Tutto il mare e il sole della Sicilia in un “duetto” vinicolo imperdibile

Per avere un’idea immediata e d’impatto di che cosa sia il vino siciliano, AIS Milano ha pensato di servire in due soli calici una “spremutina” di sole e mare di Sicilia.

Giulia Cacopardo

Lo scorso 30 maggio il delegato AIS Hosam Eldin Abou Eleyoun ha presentato due verticali dell’azienda Duca di Salaparuta: Bianca di Valguarnera - Sicilia IGT in degustazione nelle annate 1997, 2007, 2010 e 2013 e Duca Enrico – Sicilia IGT nelle annate 1997 e 2010.

Di quanto sia ampio e ricco il panorama vitivinicolo dell’Isola, in più occasioni all’AIS ci siamo fatti un’idea, ma Bianca di Valguarnera e Duca Enrico sono un esempio talmente lampante di come il territorio “si faccia” vino da meritare una “lezione” a sé.

«Negli anni ’80, quando ancora in Sicilia si producevano prevalentemente vini di “serie B” – ha raccontato Francesco Miceli a capo del gruppo tecnico dell’azienda – Duca di Salaparuta scelse di realizzare due etichette che fossero rappresentative dell’ampelografia della Sicilia e del proprio stile». 

Hosam Eldin Abou EleyounDalla difficile e versatile inzolia coltivata ad alberello nella Sicilia occidentale, precisamente nella zona più ventilata della tenuta di Salemi, nacque nel 1987 il primo Bianca di Valguarnera. La tenuta di Salemi, situata nella valle del Belice in provincia di Trapani, è un territorio collinare che si affaccia sul mare. I terreni argilloso-calcarei, l’esposizione e la vicinanza al mare permettono al vitigno inzolia di esprimere al meglio la sua mineralità. 
«Quest’uva ha un profilo talmente unico, “mediterraneo”, che noi diciamo che l’inzolia sa di Sicilia e basta.» ha aggiunto Miceli. 
La particolarità di Bianca di Valguarnera è che è un bianco da invecchiamento; matura, infatti, a contatto con i lieviti circa 8 mesi in barrique nuove e affina altri 12 mesi in bottiglia. 
L’inzolia, affinata in legno, offre una grande opportunità: la longevità. I pregi di questo bianco da invecchiamento si esprimono in tutta la loro potenza specialmente nelle annate 2010 e 1997, considerate dall’azienda annate di riferimento grazie alle condizioni climatiche particolarmente favorevoli per la produzione. 
Il giallo dorato e cristallino e le note minerali, agrumate, tipiche della macchia mediterranea del 2010 virano in un color topazio e in note di miele, cognac, marmellata di agrumi e fiori secchi di camomilla nell’annata 1997.

Le annate 2010 e 1997 sono due annate di riferimento anche per il Duca Enrico.

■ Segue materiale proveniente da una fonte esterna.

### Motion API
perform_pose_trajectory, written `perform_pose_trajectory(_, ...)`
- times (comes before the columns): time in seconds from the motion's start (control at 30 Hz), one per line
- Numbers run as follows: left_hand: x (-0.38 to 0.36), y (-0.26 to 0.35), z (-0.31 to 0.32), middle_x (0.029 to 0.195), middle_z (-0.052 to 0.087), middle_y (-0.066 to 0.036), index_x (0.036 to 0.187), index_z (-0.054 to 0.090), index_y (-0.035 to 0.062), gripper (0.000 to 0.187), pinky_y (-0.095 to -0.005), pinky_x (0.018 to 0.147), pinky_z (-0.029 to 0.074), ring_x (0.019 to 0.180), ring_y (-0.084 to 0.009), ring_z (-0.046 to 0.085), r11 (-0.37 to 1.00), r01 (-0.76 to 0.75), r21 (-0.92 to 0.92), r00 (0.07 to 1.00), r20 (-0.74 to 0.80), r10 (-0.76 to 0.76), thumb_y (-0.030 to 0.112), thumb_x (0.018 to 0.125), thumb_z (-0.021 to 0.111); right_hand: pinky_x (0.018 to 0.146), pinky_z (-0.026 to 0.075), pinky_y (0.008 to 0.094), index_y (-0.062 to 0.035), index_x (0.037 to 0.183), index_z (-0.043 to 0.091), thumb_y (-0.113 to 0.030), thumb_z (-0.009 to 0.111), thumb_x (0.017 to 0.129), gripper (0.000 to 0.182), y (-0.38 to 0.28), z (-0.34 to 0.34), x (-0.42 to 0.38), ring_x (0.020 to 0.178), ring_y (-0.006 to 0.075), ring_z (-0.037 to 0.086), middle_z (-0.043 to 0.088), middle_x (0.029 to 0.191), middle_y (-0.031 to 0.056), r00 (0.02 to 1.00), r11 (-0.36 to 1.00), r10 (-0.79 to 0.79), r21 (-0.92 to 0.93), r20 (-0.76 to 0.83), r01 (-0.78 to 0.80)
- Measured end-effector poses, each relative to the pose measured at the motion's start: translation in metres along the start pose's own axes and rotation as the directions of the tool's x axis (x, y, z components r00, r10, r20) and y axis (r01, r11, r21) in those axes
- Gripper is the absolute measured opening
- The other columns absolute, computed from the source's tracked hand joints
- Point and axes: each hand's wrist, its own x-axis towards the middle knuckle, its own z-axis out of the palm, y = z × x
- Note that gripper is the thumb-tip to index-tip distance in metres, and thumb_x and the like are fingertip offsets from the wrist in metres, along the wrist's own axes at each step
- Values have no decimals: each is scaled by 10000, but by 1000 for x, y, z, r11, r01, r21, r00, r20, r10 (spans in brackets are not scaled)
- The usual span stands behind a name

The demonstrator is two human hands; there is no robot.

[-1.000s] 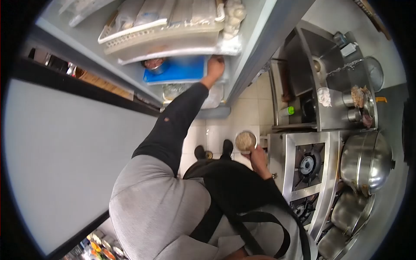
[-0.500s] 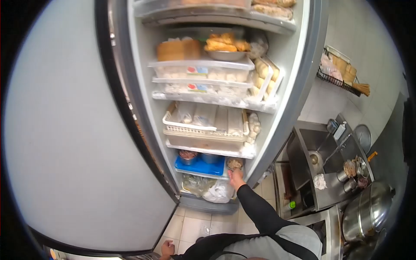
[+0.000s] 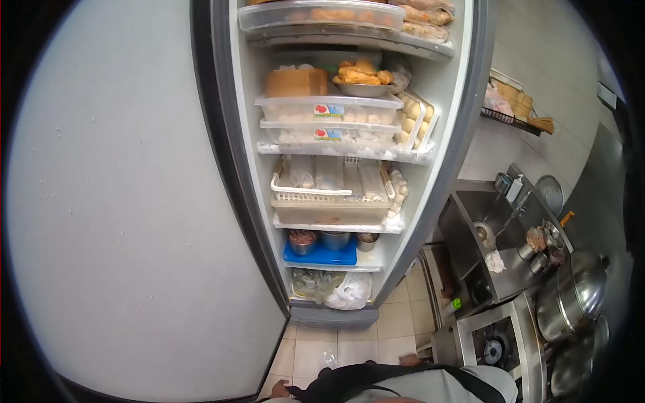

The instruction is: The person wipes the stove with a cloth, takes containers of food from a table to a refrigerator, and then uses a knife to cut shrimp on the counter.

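A small steel container (image 3: 367, 242) with pale food stands on a lower fridge shelf, right of a blue tray (image 3: 320, 257). The tray bears a steel bowl of reddish food (image 3: 302, 242) and another steel container (image 3: 335, 240). My right hand (image 3: 410, 361) is low beside my body, away from the shelf; it is small and blurred, so its fingers cannot be made out. At the bottom of the view, my left hand (image 3: 281, 388) hangs near the fridge door with its fingers curled and nothing visible in them.
The fridge door (image 3: 134, 201) stands open at the left. Upper shelves hold clear lidded boxes (image 3: 329, 111), a white basket (image 3: 312, 195) and a bowl of orange-brown food (image 3: 363, 87). A sink (image 3: 484, 215), a gas burner (image 3: 494, 349) and a large steel pot (image 3: 571, 295) are at the right.
My right hand has let go of the small steel container and drawn back from the shelf to beside my body. The view has shifted, and my left hand appears lower and further right.
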Motion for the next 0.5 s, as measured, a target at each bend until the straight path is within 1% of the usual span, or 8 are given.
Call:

Primo nero d’Avola in purezza prodotto in Sicilia, Duca Enrico fu realizzato per la prima volta nel 1984 nel feudo Suor Marchesa, che prende il nome dalla contrada omonima nel Comune di Butera, in provincia di Caltanisetta. 
I relatoriIl nero d’Avola, vitigno ricco di antociani, ha bisogno di tutto il sole siciliano per esprimere al meglio morbidezza e concentrazione di colori e profumi. Ha precisato Miceli: «i rossi siciliani più che la profondità devono cercare l’eleganza, la finezza». 
Per raggiungere quest’obiettivo, l’azienda Duca di Salaparuta scelse l’entroterra dell’isola: le colline di Riesi sono calde, asciutte e ventilate e quindi particolarmente adatte alla produzione di nero d’Avola. Duca Enrico viene affinato almeno 18 mesi in fusti di rovere francese, durante i quali acquisisce complessità e longevità e altri 18 mesi in bottiglia a temperatura controllata. 

Correttamente conservato in cantina, possiede una longevità di oltre 10 anni. «Se nell’annata 2010 si sente ancora un frutto “croccante” di ciliegia, di marasca, di melograno – ha spiegato il nostro Delegato - nell’annata 1997, prevalgono note di caffè, di cioccolato, d’inchiostro e di arancia sanguinella: l’annata ’97 esprime a pieno lo stile di Duca Enrico, con la sua morbidezza, la sua sapidità e un tannino perfettamente gestito, ritorna l’eleganza del 2010». 
Ha concluso la degustazione Francesco Miceli precisando: «l’azienda ha voluto proporre due vini che rappresentino la Sicilia, con la consapevolezza che i vini importanti si fanno solo con quello che ti dà il territorio»
Ancora una volta all’AIS ne abbiamo avuto la riprova.